Ruby Could Replace my Python Crawler Pretty Soon
Code, Crawlers July 28th, 2008One of my developers just sent me some truly incredible stats about Ruby 1.9 and its threading performance.
20 threads * 100,000 iterations
Ruby 1.9 = 1.54 s.
Ruby Enterprise = 3.01 s.
JRuby 1.1.2 = 5.82 s.
Jython 2.2.1 = 11.86 s.
Python 2.5.2 = 12.32 s.
Ruby 1.8.7 = 22.68
Since our attempt at testing Ruby as a crawler really wasn’t all that much slower than Python it could be really interesting to see what will happen with Ruby 1.9.
The blog post about the test (Its in Polish)








July 29th, 2008 at 8:05 am
You’re presuming that your bottleneck was the threading.
July 29th, 2008 at 9:58 am
It’s kind of hard to evaluate metrics without seeing the actual code. A lot of micro benchmarks aren’t indicative of real world performance.

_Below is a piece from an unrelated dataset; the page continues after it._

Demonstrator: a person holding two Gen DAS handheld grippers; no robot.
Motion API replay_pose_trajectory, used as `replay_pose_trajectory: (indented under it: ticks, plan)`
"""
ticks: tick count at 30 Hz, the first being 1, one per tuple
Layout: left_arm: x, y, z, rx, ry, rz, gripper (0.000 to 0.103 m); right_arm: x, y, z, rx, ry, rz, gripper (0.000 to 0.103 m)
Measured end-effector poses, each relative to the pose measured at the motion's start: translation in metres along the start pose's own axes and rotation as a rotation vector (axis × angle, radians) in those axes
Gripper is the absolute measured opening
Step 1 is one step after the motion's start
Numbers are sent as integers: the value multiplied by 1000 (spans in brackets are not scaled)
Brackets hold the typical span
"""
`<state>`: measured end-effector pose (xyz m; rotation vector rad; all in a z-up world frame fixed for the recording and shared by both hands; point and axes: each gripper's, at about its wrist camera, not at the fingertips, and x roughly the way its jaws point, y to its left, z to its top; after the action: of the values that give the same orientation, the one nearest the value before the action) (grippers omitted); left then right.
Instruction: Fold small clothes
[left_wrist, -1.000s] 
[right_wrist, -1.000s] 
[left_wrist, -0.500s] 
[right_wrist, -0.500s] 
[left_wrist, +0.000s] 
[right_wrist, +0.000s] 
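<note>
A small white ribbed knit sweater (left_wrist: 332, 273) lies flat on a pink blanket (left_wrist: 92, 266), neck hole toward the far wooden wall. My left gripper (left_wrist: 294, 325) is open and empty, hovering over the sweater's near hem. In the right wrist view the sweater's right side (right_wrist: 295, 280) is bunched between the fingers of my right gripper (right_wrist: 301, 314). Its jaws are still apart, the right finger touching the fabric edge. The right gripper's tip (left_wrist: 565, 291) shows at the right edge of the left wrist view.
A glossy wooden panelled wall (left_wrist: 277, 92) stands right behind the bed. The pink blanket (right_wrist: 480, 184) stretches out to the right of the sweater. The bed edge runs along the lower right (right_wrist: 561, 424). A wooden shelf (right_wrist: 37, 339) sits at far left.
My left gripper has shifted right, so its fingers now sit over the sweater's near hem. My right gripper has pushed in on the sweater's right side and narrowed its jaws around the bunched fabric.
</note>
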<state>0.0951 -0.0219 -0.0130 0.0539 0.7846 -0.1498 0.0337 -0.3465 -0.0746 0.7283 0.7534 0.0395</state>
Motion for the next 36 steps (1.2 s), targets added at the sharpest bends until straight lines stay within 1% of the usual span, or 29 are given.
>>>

Tim Bray’s widefinder project might be a good reference (both your and his are IO bound). In the end, programmer proficiency is probably the most important factor in speed.
July 29th, 2008 at 5:21 pm
I don’t get it. Crawlers are network-bound; the speed of your implementation language has virtually no importance.
July 30th, 2008 at 8:53 am
@Phil If your crawler is network bound, then you need more pipe.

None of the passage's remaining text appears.